> **EXERCISE INSTRUCTIONS**:
Reproduce exactly the lines from the start of the records through the line containing "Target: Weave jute", both included. Leave the pictures out.

> **DATASET EXCERPTS**:
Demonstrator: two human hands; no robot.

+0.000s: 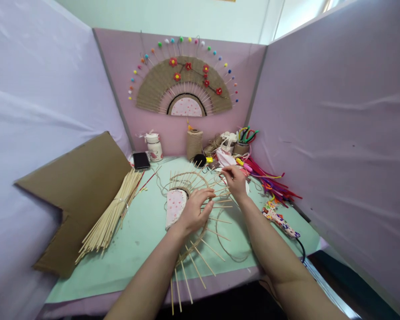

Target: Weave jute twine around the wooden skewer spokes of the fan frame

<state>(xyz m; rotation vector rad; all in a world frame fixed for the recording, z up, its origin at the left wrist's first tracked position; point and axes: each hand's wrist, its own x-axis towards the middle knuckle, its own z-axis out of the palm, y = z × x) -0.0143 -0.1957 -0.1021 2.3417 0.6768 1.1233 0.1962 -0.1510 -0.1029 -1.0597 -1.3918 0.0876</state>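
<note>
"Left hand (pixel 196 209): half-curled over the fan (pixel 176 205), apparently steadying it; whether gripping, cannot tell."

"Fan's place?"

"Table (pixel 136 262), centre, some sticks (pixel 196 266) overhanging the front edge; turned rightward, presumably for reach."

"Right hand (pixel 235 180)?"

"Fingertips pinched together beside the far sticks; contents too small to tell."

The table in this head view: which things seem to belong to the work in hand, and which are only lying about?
In the work, it seems:
half-made stick fan, under the left hand
loose twine beside it
twine spool and stick bundle, probably supplies

Apparently just lying about:
black phone
white bottle
cardboard sheet
coloured pipe cleaners
corded patterned tool
</note>
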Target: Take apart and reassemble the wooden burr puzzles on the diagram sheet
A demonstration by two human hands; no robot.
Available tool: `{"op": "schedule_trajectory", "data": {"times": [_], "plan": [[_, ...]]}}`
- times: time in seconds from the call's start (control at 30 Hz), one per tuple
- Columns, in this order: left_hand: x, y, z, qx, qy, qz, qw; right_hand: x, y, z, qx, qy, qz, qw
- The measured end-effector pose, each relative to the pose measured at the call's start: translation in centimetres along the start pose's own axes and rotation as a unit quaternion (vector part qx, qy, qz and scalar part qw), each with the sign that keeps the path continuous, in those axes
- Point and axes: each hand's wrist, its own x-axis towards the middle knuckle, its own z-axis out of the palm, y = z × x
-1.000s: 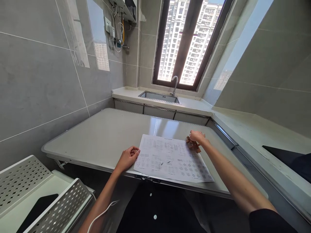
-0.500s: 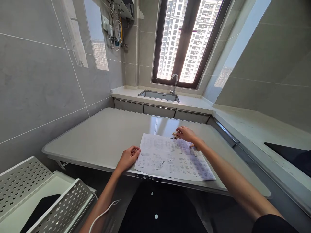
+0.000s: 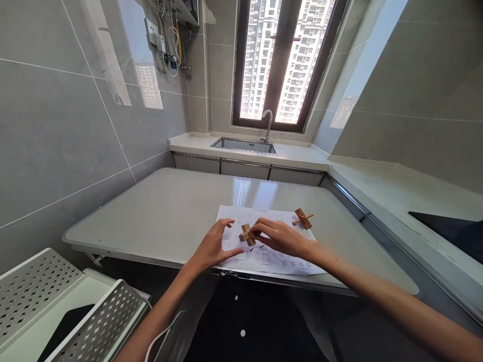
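Observation:
My right hand pinches a wooden interlocking puzzle, a light cross-shaped piece of joined sticks, above the printed sheet. Just left of it, my left hand is open, thumb and fingers spread toward the puzzle without touching it. Under both hands lies the white instruction sheet, covered with small printed figures and partly hidden by them. A second wooden puzzle, reddish brown with a lighter stick through it, rests at the sheet's upper right corner.
The sheet lies on a pale folding table with a centre seam. Beyond stand a counter, a sink and a faucet. A white perforated rack is at lower left, with a white cable near my left arm.
My right hand has brought the light wooden puzzle from the sheet's far edge toward its middle. My left hand has opened and moved right over the sheet. The brown puzzle is now uncovered.

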Motion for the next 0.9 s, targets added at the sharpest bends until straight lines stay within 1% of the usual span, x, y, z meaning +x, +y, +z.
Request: {"op": "schedule_trajectory", "data": {"times": [0.13, 0.23, 0.33, 0.4, 0.5, 0.57, 0.6, 0.67, 0.73, 0.8, 0.83, 0.9], "plan": [[1.7, 2.0, 1.0, -0.015, -0.041, 0.082, 0.996, -0.5, -1.7, -0.7, 0.041, 0.031, -0.014, 0.999], [2.4, 2.7, 1.0, -0.019, -0.052, 0.096, 0.994, -0.8, -2.2, -1.3, 0.103, 0.042, 0.001, 0.994], [3.0, 2.8, 0.8, -0.028, -0.057, 0.084, 0.994, -1.0, -2.2, -1.7, 0.162, 0.052, 0.056, 0.984], [3.5, 2.6, 0.9, -0.037, -0.05, 0.071, 0.996, -1.0, -2.1, -1.6, 0.195, 0.068, 0.119, 0.971], [4.7, 2.4, 1.3, -0.046, -0.02, 0.056, 0.997, -0.8, -1.6, -1.0, 0.255, 0.078, 0.23, 0.936], [5.6, 2.2, 1.8, -0.054, 0.0, 0.057, 0.997, -0.6, -1.2, -0.4, 0.305, 0.064, 0.286, 0.906], [6.1, 2.2, 2.1, -0.061, 0.006, 0.061, 0.996, -0.5, -1.0, -0.1, 0.332, 0.053, 0.301, 0.892], [7.1, 2.1, 2.6, -0.078, 0.007, 0.072, 0.994, -0.6, -0.4, 0.3, 0.397, 0.028, 0.308, 0.864], [7.9, 2.2, 3.1, -0.096, -0.004, 0.077, 0.992, -0.7, 0.4, 0.7, 0.461, 0.015, 0.305, 0.833], [8.7, 2.2, 3.5, -0.121, -0.031, 0.074, 0.989, -1.1, 1.3, 0.9, 0.51, 0.02, 0.31, 0.802], [9.0, 2.2, 3.6, -0.138, -0.05, 0.069, 0.987, -1.3, 1.8, 1.0, 0.527, 0.023, 0.316, 0.789], [9.7, 2.1, 3.8, -0.184, -0.105, 0.052, 0.976, -1.9, 2.7, 1.2, 0.55, 0.026, 0.324, 0.769]]}}
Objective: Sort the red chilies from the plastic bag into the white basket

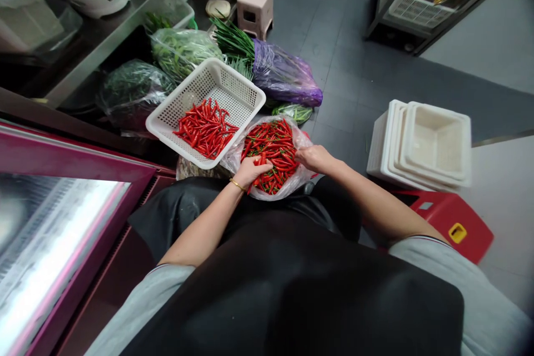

> **EXERCISE SOLUTION**:
Demonstrator: two human hands; no robot.

+0.000s: 

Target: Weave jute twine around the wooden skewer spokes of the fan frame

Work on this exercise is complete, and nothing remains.